Do you prefer the current annual or pre-10.7 release cycles?

  1. Current

    129 vote(s)
  2. Pre-10.7

    145 vote(s)
  1. mavericks7913 macrumors 6502a

    May 17, 2014
    I really felt that OS X become less stable compare to Mavericks and Mountain lion. Let me ask this question: Why Apple updating OS X annually? It's too fast to update OS X every year that they don't fix bugs and issues within a year. My Mac crashed randomly and is unstable after Yosemite and El Capitan. If they can't fix these problems within a year, why don't they update OS every 2~3 yrs? This is a serious problem. I have Adobe programs that I'm using for my major and I really hate to update OS X annually but I have to since Adobe support new features in newer version. Apple forcing users and other developer a lot to update new version and this will make them tire and angry. Apps compatibility, developing apps for newer version, and etc. If Apple can't afford to build OS X perfectly, then they must stop this madness. OS X is seriously unstable than before. Im really seek of this terrible issue on OS X.
  2. derbladerunner, Dec 22, 2015
    Last edited: Dec 22, 2015

    derbladerunner macrumors 6502

    Sep 15, 2005
    I agree with you.

    I just wrote about the same topic/issue recently:

    Details and links to other complaints are in that post, I won't repeat everything here.

    I think the recent pressure to release OS X annually stems from annual iOS updates and the wish to somehow create "tandem" releases.

    But I don't see (now that we have basic integration between iOS and OS X) why OS X can't move back to larger updates every 2-3 years even if iOS is (still) updated every year.

    A slower release cycle would also remove pressure for third-party developers (having to test on a lot of OS X configurations) as well as large OS X installations (Edu, large business and gov installations using OS X).

    It's easy to become nostalgic and say "everything used to be better" but I honestly believe OS X took a stability nosedive after release 10.6.

    10.6 was rock-solid and I wish there were fewer but more stable updates since then.
  3. colourfastt macrumors 6502a


    Apr 7, 2009
    I'll add that in 10.5 and 10.6 updates were quick to download and install, and usually didn't require a reboot. Now all downloads are in the GB range, take 30++ minutes to download, 30+ minutes to install, and ALWAYS require rebooting.
  4. jasnw macrumors 6502a


    Nov 15, 2013
    Seattle Area (NOT! Microsoft)
    I'm running EL Capitan on a test system, Mavericks on my main system, and Snow Leopard on an older legacy system. Every time I go back to the SL system and use it for a while it's painful moving back to the new-and-improved recent releases. I had hopes for El Capitan after the disaster that was Yosemite, but as yet no joy. I'd love to see Apple take a solid year to iron out the numerous bugs, big and small, in El Cap rather than race to 10.12. What bugs? Just browse this and other Mac forums over the past couple of years.
  5. BrianBaughn macrumors 603


    Feb 13, 2011
    Baltimore, Maryland
    You're going to have to look hard to find someone that strongly disagrees with you. I've gotta say that I like several of the newest features but they do come at some expense.

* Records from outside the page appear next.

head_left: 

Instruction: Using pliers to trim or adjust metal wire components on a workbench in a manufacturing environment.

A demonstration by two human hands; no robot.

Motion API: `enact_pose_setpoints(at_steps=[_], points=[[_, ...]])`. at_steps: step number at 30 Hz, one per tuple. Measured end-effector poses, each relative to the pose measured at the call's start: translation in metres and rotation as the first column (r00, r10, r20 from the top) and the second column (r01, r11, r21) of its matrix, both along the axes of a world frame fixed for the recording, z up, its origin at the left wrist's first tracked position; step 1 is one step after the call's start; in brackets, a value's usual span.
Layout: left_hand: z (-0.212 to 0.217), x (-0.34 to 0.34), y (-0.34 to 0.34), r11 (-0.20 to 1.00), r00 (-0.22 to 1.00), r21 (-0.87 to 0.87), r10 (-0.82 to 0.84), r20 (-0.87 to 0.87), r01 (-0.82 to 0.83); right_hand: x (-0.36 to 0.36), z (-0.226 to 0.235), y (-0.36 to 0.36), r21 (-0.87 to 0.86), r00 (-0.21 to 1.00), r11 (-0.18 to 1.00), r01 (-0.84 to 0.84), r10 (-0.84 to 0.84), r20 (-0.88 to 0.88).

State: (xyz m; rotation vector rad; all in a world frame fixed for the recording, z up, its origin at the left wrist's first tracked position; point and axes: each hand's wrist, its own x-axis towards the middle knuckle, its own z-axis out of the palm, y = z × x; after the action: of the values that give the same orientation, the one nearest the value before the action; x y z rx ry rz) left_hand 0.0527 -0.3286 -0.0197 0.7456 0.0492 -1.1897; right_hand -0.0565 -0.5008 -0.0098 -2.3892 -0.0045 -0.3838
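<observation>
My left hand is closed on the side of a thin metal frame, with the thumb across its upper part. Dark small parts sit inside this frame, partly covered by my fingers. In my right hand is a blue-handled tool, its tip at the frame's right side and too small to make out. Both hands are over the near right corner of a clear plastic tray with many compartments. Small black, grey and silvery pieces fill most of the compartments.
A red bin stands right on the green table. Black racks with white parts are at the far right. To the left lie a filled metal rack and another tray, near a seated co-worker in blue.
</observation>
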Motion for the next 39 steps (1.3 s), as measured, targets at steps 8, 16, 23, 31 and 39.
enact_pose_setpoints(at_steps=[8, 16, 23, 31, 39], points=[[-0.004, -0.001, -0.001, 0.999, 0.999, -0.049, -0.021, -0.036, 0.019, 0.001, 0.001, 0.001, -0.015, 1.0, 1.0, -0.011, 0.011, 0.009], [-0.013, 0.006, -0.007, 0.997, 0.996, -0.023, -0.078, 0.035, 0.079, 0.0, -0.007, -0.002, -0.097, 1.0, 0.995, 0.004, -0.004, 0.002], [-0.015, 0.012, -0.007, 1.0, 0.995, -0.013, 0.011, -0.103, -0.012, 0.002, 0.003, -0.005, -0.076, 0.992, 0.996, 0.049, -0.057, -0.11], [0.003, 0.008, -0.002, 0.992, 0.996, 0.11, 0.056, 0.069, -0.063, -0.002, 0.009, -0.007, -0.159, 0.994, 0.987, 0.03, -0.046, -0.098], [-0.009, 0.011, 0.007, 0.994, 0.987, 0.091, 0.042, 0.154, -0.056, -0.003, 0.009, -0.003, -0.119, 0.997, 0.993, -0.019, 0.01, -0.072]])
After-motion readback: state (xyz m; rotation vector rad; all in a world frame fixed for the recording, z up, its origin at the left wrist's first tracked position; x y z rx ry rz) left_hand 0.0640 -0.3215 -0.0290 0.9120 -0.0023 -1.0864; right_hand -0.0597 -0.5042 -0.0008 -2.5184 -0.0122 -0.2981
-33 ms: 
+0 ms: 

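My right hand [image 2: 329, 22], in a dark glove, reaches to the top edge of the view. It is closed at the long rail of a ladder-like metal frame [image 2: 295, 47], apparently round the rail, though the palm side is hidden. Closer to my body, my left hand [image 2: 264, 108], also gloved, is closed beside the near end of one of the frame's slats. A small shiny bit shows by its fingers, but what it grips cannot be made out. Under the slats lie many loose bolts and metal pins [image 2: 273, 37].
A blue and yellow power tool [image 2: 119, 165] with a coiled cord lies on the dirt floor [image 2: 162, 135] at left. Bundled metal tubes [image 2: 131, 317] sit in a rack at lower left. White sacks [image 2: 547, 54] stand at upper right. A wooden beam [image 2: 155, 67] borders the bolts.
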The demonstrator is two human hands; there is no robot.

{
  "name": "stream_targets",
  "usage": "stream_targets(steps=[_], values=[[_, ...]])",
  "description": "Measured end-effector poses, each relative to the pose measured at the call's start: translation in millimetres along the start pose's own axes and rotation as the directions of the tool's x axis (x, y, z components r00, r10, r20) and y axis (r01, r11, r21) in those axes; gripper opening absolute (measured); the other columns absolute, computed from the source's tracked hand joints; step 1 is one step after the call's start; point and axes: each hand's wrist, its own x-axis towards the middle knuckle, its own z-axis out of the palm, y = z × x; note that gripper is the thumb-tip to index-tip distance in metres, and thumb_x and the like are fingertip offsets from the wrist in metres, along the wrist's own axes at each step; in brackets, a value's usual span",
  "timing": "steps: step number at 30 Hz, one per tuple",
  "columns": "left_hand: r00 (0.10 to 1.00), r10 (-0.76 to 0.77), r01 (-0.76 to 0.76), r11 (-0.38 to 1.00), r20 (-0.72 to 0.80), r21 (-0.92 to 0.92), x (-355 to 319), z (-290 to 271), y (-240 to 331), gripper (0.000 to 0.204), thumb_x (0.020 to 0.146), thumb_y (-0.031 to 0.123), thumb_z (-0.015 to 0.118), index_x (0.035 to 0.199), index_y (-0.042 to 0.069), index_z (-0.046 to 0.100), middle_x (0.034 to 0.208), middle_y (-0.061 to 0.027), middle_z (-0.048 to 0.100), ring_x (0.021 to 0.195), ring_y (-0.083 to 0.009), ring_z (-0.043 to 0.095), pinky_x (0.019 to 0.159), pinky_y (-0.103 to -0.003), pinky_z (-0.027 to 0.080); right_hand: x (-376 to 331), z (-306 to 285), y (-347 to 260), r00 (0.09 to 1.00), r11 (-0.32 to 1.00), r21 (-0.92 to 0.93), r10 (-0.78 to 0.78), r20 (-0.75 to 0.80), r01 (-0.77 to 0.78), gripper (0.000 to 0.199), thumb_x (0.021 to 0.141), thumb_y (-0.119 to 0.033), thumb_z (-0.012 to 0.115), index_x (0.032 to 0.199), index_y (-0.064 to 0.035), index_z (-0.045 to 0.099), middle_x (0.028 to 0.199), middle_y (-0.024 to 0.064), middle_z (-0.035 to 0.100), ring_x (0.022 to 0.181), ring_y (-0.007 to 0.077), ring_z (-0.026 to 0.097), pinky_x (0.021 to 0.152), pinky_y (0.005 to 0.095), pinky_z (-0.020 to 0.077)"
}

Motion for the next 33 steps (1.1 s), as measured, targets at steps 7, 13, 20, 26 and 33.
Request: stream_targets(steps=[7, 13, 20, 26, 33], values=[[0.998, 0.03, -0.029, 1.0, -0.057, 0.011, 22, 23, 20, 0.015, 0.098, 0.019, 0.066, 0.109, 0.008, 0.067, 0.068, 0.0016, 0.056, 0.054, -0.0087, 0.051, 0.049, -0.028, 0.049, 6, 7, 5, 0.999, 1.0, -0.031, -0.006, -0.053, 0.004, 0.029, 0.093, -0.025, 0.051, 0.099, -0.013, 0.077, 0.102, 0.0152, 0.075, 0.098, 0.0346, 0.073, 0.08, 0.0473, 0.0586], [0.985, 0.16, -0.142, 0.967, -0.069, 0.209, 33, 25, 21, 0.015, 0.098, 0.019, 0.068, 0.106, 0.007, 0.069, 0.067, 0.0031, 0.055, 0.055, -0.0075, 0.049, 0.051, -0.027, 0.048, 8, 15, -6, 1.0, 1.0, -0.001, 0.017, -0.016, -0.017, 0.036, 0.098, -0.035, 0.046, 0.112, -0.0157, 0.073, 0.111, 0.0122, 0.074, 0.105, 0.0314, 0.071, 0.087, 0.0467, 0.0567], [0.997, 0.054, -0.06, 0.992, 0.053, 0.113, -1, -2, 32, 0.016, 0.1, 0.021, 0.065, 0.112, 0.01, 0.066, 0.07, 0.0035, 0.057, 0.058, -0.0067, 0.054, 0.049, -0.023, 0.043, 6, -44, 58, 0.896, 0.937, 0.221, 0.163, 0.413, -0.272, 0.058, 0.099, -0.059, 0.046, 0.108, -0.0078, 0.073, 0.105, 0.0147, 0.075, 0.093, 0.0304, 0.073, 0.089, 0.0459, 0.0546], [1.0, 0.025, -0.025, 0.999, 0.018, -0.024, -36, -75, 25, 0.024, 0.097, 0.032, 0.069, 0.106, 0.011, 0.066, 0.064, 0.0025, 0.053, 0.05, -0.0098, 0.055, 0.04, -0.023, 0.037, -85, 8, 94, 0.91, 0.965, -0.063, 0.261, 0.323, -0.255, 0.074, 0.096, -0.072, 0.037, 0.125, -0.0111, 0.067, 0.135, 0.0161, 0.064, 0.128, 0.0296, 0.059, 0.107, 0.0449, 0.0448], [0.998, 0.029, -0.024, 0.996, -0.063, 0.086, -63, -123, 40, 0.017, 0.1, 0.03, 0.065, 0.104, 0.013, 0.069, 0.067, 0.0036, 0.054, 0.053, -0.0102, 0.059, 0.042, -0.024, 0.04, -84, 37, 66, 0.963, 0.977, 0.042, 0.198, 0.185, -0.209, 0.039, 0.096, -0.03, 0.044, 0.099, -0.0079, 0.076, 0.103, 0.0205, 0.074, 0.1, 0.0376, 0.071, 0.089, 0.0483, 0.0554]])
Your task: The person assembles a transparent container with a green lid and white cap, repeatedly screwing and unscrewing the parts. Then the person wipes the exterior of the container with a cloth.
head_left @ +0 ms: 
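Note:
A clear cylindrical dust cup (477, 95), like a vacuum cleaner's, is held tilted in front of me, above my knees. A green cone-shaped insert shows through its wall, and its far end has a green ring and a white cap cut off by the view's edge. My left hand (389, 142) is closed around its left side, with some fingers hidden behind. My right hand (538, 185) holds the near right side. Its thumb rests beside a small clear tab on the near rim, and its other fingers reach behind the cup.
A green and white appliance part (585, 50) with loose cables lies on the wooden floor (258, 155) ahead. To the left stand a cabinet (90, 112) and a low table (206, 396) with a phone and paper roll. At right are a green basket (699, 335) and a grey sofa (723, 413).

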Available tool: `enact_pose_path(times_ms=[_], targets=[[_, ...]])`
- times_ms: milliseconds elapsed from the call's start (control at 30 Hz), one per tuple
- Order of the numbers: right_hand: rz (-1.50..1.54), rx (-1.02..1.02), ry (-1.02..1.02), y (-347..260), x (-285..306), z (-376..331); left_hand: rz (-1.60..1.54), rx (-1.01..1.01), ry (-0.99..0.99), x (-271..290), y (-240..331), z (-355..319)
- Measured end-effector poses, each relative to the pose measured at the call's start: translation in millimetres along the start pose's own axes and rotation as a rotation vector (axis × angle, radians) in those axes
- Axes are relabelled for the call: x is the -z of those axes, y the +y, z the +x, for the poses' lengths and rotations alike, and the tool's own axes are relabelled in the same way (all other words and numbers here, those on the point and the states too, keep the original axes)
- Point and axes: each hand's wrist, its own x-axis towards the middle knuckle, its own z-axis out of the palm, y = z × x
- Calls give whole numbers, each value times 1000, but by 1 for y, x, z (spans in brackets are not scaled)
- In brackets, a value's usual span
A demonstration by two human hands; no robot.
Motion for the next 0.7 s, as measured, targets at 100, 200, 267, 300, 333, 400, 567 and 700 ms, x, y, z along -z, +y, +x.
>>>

    As an Apple Consultant, the updates don't cause as many problems for my clients as they do for me. Going from client to client I have to change thinking caps as I bounce around different OS versions.
  6. jasnw macrumors 6502a


    Nov 15, 2013
    Seattle Area (NOT! Microsoft)
    Personally, I would not care about an annual cycle if Apple just wouldn't break things that were working in past releases, or change things so you have to relearn how to do what you're using the computer for. I don't buy a computer in order to gaze in awe and admiration at how beautiful the GUI is, how sleek and stylish the system font is, or how thin the computer is. I buy it to use, and anything that gets in the way of using the computer is Not Good.
  7. campyguy macrumors 68040

    Mar 21, 2014
    Portland / Seattle
    OP, I do not agree with you, however, I have a contingency plan that every company I've ever worked for employs - wait until an OS is "certified".

    I like new, shiny stuff. I own Win PCs, Macs, iPhones, and iPads - for me and my small company. I use apps that range from iMovie to FCPX and Premier, drawing apps that range from freeware to AutoCAD/Fusion/CATIA, and project/scheduling apps like Project and Merlin.
    • Autodesk and some of our video software still haven't been certified for Win 10 or El Capitan, so my production machines are still on 10.8/9 or Win 8.1.
    • Merlin Project Server hasn't even been issued for the latest Mac OS, so we're still on Merlin Server.
    • MS is porting some of its underpinnings to its latest platform, so we're still on Exchange Server 2013.
    I have a developer account, but will let it die next year and sign up for the public beta process next year - the PB program didn't exist yet when I sent in my money. I never upgrade my Macs or PCs until the apps I/we use get approved/certified.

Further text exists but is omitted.